PRESS RELEASE: 21.03.2012
The Federation of the Brewing and Soft Drinks Industry opposes further increases in alcohol tax rates
Tax increases lower sales of Finnish beer
In the January–February period, sales of beer by members of the Federation of the Brewing and Soft Drinks Industry fell by over 5 per cent. The total sales of Hartwall, Nokian Panimo, Olvi and Sinebrychoff have fallen by 2.8 per cent since the turn of the year, when the tax on mild alcoholic beverages was raised by 15 per cent. Beer taxation in Finland has now reached a record high, and every tax rise increases travellers’ private imports.
“We cannot deduce full-year sales on the basis of a two-month period, but domestic sales have always fallen when tax rates have risen. Tax increases fuel both travellers’ private imports and the grey economy. The government’s new budget framework should not include an increase in alcohol taxation,” says Elina Ussa, Managing Director of the Federation of the Brewing and Soft Drinks Industry.
Alcohol tax rates have been increased four times in the last four years.
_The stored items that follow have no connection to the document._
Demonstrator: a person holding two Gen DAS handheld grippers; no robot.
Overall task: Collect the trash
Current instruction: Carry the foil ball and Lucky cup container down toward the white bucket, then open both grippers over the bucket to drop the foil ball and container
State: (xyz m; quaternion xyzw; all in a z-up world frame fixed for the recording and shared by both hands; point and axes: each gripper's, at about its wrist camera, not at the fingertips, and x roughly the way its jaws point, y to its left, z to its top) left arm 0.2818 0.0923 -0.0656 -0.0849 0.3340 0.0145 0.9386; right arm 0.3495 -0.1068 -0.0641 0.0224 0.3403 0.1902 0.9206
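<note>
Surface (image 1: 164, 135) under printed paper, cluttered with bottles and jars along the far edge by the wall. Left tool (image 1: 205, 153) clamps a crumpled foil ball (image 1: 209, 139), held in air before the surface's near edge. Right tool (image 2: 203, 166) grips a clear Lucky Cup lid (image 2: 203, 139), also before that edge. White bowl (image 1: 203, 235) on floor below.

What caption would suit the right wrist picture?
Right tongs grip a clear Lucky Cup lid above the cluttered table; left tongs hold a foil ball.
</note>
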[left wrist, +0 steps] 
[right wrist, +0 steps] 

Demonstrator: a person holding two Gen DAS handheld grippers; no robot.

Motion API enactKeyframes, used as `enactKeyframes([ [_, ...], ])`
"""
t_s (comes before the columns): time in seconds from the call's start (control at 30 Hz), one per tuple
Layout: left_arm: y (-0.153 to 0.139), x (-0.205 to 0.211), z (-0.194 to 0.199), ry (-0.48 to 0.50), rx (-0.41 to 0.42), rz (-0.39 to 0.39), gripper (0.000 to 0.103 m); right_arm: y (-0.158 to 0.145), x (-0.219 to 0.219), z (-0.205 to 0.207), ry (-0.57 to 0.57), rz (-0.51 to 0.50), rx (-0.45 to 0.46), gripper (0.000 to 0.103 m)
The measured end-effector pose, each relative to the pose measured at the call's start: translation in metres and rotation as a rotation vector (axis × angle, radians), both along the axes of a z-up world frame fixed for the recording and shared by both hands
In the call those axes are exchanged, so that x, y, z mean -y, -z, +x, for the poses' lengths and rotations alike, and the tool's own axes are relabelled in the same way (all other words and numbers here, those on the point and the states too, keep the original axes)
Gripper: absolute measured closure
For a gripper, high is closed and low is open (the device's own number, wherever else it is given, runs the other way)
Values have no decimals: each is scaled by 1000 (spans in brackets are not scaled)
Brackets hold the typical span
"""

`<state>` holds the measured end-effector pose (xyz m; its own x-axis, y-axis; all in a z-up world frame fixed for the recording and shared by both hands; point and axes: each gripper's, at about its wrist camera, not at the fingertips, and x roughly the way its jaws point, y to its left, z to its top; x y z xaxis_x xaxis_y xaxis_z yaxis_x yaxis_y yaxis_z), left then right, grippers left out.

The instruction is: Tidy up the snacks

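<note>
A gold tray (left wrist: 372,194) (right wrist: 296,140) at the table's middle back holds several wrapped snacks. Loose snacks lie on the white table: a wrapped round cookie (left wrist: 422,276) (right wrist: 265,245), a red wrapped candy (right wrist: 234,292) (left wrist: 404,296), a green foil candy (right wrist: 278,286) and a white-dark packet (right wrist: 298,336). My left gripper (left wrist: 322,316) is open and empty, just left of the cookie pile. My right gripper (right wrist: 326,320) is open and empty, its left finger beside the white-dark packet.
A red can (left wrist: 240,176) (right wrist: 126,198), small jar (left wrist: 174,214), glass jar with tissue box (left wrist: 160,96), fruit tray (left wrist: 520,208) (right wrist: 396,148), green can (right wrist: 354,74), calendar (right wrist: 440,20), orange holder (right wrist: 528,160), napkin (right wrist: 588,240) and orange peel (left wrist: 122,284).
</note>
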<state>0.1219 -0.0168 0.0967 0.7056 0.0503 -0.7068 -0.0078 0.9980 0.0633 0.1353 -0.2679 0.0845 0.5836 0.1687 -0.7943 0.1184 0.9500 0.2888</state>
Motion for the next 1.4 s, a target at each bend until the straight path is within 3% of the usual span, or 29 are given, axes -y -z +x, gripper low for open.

Finland’s beer tax is the highest in the EU, standing at over five times that of Estonia’s. At the moment, taxes already account for 60–80% of the per-litre retail price of beer. High taxation makes it worthwhile to buy alcoholic beverages abroad. Last year, travellers imported about 67 million litres of alcoholic beverages, mainly from Estonia.
“Substantial loads of beverages are imported at once and, as we have recently read in the newspapers, sold onward. The grey market is completely unregulated and bootleggers don’t ask buyers’ ages. Tax solutions should not be fuelling such trends,” says Ussa.
Current estimations indicate that travellers’ private imports deprive the State of over EUR 300 million in tax revenue per annum. VAT accounts for about a third of this loss, and alcohol tax revenue for the other two thirds. Increases in alcohol tax rates won’t generate the same kind of revenue for the State as they used to in past years, as the tax base has been narrowed by, for example, travellers’ private imports.
Fifteen per cent of all the alcohol consumed in Finland is already imported by travellers. Private imports already exceed on-trade sales for the whole of Finland. Another tax increase would further shift trade to Estonia, and Finland would lose tax revenue and jobs.
“When you include the entire chain – from field through distribution and restaurants to consumers – the Finnish brewing industry employs almost 30,000 people. Even so, the Finnish beer-making industry is punished with the highest tax in the EU,” says Ussa.
Appendix: Beer tax in EU countries, March 2012 (pdf)
The Federation of the Brewing and Soft Drinks Industry promotes the interests of producers of beer, cider, long drinks, soft drinks and mineral waters in Finland. Its members are Oy Hartwall Ab, Nokian Panimo Oy, Olvi Oyj and Oy Sinebrychoff Ab. The Federation of the Brewing and Soft Drinks Industry operates in connection with the Finnish Food and Drink Industries Federation and represents Finland’s fourth largest industry in the food and drink branch in terms of the value of production.